EXERCISE AIM:
Write down exactly the lines of the records below, beginning with the first and ending with the line that includes "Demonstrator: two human".

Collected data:
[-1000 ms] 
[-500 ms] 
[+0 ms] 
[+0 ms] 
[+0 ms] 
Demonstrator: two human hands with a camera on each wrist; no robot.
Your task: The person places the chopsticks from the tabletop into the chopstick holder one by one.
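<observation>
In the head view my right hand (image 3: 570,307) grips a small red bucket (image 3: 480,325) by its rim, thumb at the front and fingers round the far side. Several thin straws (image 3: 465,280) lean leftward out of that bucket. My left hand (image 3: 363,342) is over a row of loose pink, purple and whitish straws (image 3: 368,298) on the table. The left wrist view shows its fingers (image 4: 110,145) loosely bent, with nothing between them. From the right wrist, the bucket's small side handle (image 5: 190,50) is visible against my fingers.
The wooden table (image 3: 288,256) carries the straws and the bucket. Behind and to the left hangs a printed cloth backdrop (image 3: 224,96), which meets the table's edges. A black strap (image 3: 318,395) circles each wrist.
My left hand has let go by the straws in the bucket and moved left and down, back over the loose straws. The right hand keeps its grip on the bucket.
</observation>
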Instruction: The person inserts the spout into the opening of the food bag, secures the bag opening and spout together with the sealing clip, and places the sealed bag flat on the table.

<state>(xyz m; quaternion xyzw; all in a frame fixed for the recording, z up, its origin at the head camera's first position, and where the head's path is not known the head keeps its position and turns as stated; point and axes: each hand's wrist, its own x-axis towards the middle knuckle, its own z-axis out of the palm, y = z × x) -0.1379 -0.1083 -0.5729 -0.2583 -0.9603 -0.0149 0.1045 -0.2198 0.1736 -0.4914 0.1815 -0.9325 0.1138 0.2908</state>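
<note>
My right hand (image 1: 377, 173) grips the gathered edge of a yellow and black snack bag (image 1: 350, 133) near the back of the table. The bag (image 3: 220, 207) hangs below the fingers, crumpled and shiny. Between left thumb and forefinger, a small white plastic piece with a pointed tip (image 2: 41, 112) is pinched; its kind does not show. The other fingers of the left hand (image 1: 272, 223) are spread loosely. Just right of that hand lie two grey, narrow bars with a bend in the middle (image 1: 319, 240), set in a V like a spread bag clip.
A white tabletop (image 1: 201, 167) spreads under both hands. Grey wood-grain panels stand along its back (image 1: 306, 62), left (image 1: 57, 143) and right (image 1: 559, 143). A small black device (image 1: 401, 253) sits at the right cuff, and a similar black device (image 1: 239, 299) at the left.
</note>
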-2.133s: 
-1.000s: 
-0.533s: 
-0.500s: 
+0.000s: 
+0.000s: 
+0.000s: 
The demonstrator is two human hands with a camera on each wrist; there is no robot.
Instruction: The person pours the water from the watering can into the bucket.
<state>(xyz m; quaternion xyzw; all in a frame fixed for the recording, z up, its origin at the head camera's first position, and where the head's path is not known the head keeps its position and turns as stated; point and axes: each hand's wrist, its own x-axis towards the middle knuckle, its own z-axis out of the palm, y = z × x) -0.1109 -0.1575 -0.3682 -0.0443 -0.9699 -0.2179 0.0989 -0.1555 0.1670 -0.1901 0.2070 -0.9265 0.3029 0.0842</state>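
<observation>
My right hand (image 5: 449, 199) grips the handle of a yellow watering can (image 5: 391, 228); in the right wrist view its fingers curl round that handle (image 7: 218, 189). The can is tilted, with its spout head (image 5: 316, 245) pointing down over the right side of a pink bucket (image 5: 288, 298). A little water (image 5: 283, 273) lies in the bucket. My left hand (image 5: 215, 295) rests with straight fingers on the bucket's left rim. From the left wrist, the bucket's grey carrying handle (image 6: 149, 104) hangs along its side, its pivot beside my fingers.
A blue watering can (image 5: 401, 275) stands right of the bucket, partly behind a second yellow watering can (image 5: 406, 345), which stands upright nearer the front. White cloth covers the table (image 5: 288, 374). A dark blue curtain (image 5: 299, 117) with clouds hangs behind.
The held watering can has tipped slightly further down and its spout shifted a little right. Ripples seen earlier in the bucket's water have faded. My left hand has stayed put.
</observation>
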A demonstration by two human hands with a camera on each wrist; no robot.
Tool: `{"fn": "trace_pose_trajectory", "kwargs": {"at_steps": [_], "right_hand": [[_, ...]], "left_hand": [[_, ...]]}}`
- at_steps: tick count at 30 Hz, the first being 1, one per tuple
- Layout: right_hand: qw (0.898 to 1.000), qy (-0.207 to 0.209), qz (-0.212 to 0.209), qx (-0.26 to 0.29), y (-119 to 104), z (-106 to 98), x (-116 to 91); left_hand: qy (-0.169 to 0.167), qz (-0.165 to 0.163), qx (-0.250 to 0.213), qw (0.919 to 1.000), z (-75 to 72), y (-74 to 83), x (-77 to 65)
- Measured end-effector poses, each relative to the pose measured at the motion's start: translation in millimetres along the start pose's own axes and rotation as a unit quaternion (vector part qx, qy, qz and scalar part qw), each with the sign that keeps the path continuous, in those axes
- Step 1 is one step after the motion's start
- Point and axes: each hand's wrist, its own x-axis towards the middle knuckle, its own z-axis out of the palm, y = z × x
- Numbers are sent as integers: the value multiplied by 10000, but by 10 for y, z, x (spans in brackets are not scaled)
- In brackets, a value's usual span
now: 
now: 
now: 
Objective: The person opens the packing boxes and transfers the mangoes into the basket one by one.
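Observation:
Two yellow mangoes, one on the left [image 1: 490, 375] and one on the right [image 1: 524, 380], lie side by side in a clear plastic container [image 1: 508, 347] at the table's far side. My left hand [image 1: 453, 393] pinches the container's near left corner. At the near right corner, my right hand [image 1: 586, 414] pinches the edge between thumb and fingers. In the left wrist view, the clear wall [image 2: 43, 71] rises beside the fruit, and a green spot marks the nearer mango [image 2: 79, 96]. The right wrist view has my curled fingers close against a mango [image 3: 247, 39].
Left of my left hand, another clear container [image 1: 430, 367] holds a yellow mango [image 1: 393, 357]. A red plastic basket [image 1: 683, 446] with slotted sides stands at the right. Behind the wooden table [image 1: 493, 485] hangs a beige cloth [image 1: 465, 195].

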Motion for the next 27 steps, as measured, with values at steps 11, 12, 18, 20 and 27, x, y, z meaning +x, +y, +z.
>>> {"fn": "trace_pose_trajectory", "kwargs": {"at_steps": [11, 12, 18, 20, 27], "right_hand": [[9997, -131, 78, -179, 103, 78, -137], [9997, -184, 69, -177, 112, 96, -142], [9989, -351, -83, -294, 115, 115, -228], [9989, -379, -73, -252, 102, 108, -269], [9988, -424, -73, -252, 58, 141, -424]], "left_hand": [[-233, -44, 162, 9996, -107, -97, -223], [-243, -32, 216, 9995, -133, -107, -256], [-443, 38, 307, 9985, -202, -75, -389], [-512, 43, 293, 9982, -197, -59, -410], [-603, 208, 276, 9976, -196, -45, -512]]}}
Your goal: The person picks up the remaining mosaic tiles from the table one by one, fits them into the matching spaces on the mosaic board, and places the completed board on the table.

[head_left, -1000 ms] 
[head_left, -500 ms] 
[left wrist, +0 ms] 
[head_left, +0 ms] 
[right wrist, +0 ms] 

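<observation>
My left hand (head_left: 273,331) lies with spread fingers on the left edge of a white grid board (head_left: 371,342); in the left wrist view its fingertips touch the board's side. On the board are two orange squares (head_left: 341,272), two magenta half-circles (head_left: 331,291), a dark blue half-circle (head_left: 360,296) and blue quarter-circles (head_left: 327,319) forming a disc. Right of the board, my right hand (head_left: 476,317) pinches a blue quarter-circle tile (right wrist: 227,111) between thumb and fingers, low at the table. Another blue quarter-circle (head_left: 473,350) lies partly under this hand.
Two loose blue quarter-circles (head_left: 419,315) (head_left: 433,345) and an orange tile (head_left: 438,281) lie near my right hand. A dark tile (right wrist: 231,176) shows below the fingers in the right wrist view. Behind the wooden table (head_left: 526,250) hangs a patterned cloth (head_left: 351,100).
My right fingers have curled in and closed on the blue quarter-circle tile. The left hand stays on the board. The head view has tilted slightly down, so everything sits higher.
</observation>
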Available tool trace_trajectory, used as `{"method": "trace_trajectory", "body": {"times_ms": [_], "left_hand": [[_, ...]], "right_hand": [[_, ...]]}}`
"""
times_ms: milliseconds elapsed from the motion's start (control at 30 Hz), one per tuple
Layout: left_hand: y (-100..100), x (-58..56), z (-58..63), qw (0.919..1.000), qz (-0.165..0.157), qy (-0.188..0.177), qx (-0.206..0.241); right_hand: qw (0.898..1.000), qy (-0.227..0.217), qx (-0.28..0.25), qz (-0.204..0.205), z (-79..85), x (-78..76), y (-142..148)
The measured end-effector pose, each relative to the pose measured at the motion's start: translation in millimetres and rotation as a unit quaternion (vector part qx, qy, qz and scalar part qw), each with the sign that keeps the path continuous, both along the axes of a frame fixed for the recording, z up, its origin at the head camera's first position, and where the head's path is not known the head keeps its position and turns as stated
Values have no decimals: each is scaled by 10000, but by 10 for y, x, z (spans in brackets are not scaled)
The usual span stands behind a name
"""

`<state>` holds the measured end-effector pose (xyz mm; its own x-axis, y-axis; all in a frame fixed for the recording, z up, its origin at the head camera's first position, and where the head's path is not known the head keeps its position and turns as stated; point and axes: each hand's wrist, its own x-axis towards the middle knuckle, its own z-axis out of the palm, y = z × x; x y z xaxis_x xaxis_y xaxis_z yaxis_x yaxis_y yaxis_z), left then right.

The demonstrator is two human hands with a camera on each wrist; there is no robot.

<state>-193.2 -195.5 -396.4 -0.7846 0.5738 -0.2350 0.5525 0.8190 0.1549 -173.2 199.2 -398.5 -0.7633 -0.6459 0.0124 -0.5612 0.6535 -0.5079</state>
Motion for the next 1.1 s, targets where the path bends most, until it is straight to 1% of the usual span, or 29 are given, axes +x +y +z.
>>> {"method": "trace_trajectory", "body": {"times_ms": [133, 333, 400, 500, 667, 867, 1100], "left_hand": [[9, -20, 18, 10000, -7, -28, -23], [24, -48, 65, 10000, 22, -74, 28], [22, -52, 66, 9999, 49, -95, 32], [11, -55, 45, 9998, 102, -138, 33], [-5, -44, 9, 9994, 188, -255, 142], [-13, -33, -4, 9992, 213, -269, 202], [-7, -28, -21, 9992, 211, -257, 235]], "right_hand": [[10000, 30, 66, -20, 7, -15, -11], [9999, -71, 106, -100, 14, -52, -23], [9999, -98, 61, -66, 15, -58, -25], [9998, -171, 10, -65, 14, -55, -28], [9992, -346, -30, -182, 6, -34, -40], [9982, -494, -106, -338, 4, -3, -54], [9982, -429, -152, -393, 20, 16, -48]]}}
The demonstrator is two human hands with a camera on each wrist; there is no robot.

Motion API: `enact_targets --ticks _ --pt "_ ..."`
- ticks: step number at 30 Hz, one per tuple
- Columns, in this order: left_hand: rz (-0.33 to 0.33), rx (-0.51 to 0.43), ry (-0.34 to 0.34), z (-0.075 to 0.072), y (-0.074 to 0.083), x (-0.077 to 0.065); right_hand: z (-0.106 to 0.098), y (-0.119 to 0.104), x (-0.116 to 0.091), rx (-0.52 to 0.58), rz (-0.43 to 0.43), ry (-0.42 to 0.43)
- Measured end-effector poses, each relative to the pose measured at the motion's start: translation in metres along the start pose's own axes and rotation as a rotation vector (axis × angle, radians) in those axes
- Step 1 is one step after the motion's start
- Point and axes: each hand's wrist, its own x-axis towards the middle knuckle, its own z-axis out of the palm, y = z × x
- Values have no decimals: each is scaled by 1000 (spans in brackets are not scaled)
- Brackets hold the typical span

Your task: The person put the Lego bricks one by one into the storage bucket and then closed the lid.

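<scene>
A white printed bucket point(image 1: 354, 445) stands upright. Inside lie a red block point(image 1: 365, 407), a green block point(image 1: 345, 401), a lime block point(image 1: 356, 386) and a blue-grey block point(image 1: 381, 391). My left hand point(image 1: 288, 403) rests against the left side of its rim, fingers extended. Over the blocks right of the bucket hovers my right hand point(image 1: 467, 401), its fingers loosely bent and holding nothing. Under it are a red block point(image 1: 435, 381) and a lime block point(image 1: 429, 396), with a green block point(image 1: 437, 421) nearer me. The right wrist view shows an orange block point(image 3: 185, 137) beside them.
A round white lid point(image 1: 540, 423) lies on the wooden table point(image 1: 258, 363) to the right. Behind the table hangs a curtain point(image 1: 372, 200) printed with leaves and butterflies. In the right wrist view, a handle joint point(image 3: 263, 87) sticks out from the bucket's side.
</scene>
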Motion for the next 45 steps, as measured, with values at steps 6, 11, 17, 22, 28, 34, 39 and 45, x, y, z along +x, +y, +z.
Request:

ANSWER AREA:
[-1000 ms] 
[-500 ms] 
[+0 ms] 
[+0 ms] 
[+0 ms] 
Demonstrator: two human hands with a camera on each wrist; no robot.

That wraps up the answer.